▶ _YOUR TASK_: Please write out every record below exactly as it stands.

▶ _Items from a dataset_:
☆ ☆ ☆
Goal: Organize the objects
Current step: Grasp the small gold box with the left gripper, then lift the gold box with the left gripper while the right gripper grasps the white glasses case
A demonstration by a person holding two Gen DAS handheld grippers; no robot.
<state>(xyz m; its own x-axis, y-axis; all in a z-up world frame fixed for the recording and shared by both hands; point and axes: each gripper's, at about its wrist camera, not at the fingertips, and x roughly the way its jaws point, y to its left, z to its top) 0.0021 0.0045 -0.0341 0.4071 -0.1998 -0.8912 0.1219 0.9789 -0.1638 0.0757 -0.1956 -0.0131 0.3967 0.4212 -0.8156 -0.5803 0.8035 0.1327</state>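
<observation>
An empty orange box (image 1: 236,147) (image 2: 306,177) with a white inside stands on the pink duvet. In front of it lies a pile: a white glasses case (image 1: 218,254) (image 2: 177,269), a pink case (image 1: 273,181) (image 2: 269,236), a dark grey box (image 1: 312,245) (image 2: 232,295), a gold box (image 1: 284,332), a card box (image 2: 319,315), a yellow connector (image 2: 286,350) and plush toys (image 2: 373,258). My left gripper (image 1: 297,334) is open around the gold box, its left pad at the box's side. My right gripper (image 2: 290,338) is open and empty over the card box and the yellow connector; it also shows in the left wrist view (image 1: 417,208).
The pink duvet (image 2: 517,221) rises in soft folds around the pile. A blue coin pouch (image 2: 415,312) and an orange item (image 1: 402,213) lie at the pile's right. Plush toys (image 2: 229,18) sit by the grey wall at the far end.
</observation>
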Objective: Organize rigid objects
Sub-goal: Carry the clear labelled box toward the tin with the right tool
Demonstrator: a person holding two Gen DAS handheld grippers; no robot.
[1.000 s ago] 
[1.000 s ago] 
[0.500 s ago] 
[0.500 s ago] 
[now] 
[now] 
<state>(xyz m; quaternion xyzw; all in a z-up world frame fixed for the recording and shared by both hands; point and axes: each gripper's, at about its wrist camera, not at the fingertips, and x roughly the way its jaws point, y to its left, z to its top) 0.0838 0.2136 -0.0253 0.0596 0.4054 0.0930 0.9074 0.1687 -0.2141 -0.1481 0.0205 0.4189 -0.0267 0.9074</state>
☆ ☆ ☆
▶ _RESULT_:
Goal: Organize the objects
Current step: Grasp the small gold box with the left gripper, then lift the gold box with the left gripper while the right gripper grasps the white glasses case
A demonstration by a person holding two Gen DAS handheld grippers; no robot.
<state>(xyz m; its own x-axis, y-axis; all in a z-up world frame fixed for the recording and shared by both hands; point and axes: each gripper's, at about its wrist camera, not at the fingertips, and x roughly the way its jaws point, y to its left, z to its top) 0.0021 0.0045 -0.0341 0.4071 -0.1998 -0.8912 0.1219 0.9789 -0.1638 0.0757 -0.1956 -0.0131 0.3967 0.4212 -0.8156 -0.5803 0.8035 0.1327</state>
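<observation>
An empty orange box (image 1: 236,147) (image 2: 306,177) with a white inside stands on the pink duvet. In front of it lies a pile: a white glasses case (image 1: 218,254) (image 2: 177,269), a pink case (image 1: 273,181) (image 2: 269,236), a dark grey box (image 1: 312,245) (image 2: 232,295), a gold box (image 1: 284,332), a card box (image 2: 319,315), a yellow connector (image 2: 286,350) and plush toys (image 2: 373,258). My left gripper (image 1: 297,334) is open around the gold box, its left pad at the box's side. My right gripper (image 2: 290,338) is open and empty over the card box and the yellow connector; it also shows in the left wrist view (image 1: 417,208).
The pink duvet (image 2: 517,221) rises in soft folds around the pile. A blue coin pouch (image 2: 415,312) and an orange item (image 1: 402,213) lie at the pile's right. Plush toys (image 2: 229,18) sit by the grey wall at the far end.
</observation>
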Objective: Organize rigid objects
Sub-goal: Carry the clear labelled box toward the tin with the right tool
Demonstrator: a person holding two Gen DAS handheld grippers; no robot.
[1.000 s ago] 
[1.000 s ago] 
[0.500 s ago] 
[0.500 s ago] 
[now] 
[now] 
<state>(xyz m; quaternion xyzw; all in a z-up world frame fixed for the recording and shared by both hands; point and axes: each gripper's, at about its wrist camera, not at the fingertips, and x roughly the way its jaws point, y to its left, z to its top) 0.0838 0.2136 -0.0253 0.0596 0.4054 0.0930 0.9074 0.1687 -0.2141 -0.1481 0.0205 0.4189 -0.0267 0.9074</state>

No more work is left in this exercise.